PROBLEM DETAILS:
Word for word, restate the lines from the start of the data down to the line with "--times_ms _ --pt", both included.

INFORMATION SHOWN:

◇ ◇ ◇ ◇ ◇ ◇ ◇

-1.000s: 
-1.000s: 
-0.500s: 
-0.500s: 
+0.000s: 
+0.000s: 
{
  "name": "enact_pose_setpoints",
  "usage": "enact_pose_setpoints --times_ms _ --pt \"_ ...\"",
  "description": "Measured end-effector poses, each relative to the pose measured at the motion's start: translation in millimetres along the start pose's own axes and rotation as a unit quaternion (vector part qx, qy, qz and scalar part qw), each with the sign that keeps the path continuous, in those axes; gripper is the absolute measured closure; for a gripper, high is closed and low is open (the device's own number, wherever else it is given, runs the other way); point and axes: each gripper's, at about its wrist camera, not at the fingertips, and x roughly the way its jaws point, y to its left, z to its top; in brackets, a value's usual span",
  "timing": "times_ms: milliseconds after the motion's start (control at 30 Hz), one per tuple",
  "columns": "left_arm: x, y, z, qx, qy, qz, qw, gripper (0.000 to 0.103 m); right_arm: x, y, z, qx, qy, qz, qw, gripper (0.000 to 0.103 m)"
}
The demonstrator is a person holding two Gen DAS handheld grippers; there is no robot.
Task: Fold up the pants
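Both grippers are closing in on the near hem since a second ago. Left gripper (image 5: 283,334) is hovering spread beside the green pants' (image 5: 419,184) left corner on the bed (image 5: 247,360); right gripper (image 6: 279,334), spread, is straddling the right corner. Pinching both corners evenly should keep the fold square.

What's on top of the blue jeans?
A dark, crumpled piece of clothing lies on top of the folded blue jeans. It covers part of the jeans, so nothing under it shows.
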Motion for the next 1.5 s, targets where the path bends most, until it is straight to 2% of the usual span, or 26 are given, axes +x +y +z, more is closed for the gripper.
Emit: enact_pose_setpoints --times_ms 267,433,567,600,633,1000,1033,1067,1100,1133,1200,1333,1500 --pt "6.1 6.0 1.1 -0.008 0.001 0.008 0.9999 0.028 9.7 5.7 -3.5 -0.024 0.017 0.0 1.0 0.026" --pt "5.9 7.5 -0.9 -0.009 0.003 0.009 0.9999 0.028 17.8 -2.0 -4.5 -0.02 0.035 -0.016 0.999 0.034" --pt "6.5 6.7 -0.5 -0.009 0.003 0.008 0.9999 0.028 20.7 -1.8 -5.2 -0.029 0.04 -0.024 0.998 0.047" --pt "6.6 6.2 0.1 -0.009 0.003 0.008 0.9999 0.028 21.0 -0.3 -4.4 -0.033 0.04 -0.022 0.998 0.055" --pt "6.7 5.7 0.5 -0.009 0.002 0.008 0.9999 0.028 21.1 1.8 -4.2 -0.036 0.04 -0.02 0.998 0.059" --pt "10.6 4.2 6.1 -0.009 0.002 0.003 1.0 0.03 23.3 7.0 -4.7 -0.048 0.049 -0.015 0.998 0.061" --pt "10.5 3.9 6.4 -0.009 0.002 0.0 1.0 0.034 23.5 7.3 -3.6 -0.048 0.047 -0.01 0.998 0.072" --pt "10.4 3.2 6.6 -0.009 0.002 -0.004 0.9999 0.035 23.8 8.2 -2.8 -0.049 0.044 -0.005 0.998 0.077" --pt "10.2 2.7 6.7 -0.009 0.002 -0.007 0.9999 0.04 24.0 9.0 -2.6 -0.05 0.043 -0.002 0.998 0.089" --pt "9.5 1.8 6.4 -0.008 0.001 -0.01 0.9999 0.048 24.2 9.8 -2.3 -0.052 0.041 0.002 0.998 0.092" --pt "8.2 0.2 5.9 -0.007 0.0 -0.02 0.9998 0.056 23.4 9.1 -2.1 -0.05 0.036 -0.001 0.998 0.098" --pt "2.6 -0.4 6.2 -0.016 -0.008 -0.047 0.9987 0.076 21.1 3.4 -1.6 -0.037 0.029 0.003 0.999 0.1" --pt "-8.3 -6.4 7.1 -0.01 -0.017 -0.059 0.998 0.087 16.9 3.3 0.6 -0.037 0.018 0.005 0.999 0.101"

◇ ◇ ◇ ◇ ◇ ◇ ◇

SOLUTION TO THE EXERCISE:
-1.000s: 
-1.000s: 
-0.500s: 
-0.500s: 
+0.000s: 
+0.000s: 
{
  "name": "enact_pose_setpoints",
  "usage": "enact_pose_setpoints --times_ms _ --pt \"_ ...\"",

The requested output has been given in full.